Parte do plano israelense, inclusive, envolve forçar situações de resistência violenta, para poder pregar a pecha de "terroristas" mais facilmente nos palestinos, justificando assim qualquer violência do Estado Sionista. Por exemplo, é amplamente documentado que Israel já sabia do plano do Hamas do 7 de outubro, e mesmo assim não tomou nenhuma atitude, já planejando utilizar o ataque do Hamas como justificativa para um genocídio. Ainda criou fake news, como a "decapitação de bebês" por parte do Hamas, tentando buscar apoio internacionalmente para qualquer tipo de resposta violenta contra Gaza. Não apenas isso, mas ajudou a criar o próprio Hamas, como tentativa de enfraquecer a OLP, grupo moderado que liderava a política palestina.

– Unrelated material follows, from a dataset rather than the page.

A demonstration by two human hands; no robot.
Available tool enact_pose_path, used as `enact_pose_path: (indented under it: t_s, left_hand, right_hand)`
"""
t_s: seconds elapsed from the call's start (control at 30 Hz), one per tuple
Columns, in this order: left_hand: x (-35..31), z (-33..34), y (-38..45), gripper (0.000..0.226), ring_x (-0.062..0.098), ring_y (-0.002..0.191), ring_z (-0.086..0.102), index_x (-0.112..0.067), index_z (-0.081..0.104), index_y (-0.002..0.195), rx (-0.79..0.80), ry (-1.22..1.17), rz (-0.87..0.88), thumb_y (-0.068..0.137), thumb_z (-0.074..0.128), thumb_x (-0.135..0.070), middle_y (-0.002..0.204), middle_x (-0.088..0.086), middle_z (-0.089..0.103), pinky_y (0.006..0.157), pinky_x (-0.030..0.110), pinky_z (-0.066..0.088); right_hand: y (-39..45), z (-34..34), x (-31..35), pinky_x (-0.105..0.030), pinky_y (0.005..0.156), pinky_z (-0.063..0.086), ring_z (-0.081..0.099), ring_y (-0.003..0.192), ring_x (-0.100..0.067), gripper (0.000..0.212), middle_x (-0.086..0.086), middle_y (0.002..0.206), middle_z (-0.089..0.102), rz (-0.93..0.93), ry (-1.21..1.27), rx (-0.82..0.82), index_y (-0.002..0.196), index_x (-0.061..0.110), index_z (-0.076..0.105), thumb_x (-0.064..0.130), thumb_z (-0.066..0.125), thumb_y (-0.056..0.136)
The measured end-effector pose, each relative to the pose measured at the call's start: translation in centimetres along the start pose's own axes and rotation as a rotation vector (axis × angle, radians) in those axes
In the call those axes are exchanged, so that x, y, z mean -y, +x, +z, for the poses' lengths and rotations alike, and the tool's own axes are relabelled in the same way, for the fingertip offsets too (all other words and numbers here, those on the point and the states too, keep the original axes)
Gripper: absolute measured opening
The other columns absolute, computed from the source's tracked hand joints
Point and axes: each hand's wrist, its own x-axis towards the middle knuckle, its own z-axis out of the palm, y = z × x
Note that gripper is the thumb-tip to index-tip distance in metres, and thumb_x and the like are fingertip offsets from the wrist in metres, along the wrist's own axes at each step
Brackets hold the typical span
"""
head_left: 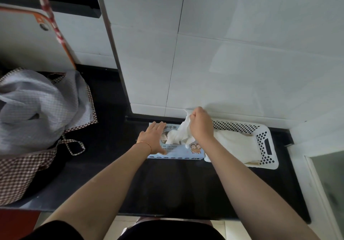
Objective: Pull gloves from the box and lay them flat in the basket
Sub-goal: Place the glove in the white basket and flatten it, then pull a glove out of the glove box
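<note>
Left hand (155,137) lies flat, fingers straight, pressing down on the glove box (175,151) at the centre of the frame on the dark tabletop (176,187). Right hand (201,126) is above the box, fingers curled tight round a white glove (179,134) that trails up out of the opening. Just right of the box, touching it, sits the white perforated basket (268,145) with pale gloves lying inside. A checked bag (37,124) is at far left.
</note>
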Motion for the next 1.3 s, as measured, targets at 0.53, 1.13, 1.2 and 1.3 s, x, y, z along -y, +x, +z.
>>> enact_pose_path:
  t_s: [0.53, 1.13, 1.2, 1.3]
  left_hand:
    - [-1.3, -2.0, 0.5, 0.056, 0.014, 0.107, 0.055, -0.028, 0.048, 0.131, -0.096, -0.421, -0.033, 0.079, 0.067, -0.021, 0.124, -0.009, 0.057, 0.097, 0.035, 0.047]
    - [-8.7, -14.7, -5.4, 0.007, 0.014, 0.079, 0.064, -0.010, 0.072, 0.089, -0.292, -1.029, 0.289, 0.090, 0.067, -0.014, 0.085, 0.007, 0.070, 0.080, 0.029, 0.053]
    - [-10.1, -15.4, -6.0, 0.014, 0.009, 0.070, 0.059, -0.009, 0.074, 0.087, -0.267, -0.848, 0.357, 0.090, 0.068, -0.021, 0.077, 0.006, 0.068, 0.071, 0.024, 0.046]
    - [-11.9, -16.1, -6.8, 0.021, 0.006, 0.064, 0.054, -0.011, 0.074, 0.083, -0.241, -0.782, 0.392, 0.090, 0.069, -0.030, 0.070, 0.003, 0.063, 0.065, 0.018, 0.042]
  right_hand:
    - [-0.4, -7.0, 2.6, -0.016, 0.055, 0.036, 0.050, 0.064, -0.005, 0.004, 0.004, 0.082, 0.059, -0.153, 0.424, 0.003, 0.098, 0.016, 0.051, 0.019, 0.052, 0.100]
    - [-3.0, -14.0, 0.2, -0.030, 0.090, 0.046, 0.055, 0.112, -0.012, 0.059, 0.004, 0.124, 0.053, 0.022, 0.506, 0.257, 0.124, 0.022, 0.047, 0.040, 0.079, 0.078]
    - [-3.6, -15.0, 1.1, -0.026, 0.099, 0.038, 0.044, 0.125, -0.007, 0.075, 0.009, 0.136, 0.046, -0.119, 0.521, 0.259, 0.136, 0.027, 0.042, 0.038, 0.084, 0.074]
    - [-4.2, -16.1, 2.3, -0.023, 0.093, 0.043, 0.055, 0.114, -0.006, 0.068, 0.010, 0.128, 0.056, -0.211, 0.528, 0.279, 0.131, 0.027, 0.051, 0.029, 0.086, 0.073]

Ainda há quem utilize o discurso canalha baseado na Torá, de que aquela terra pertence ao povo judeu "porque Deus quis". A desculpa é sempre a mesma. Portugueses a usaram aqui no Brasil, enquanto matavam "os selvagens" e tomavam suas terras, desculpa que foi usada no continente americano como um todo. Na África, na Ásia na Oceania, sempre igual. Tudo em nome de espalhar a fé e a civilização - nesse mesmo sentido Israel costumava ser retratado como "a única democracia do Oriente Médio", quando a palavra mágica "democracia" ainda importava. O que vemos hoje na Palestina é a repetição do colonialismo, uma vez que o sionismo é apenas mais uma versão do projeto colonial europeu. E o projeto colonial pode até conseguir se disfarçar por algum tempo para os incultos, mas sempre acaba mostrando sua verdadeira face: o latrocínio da população indígena. Após o roubo, a "solução final".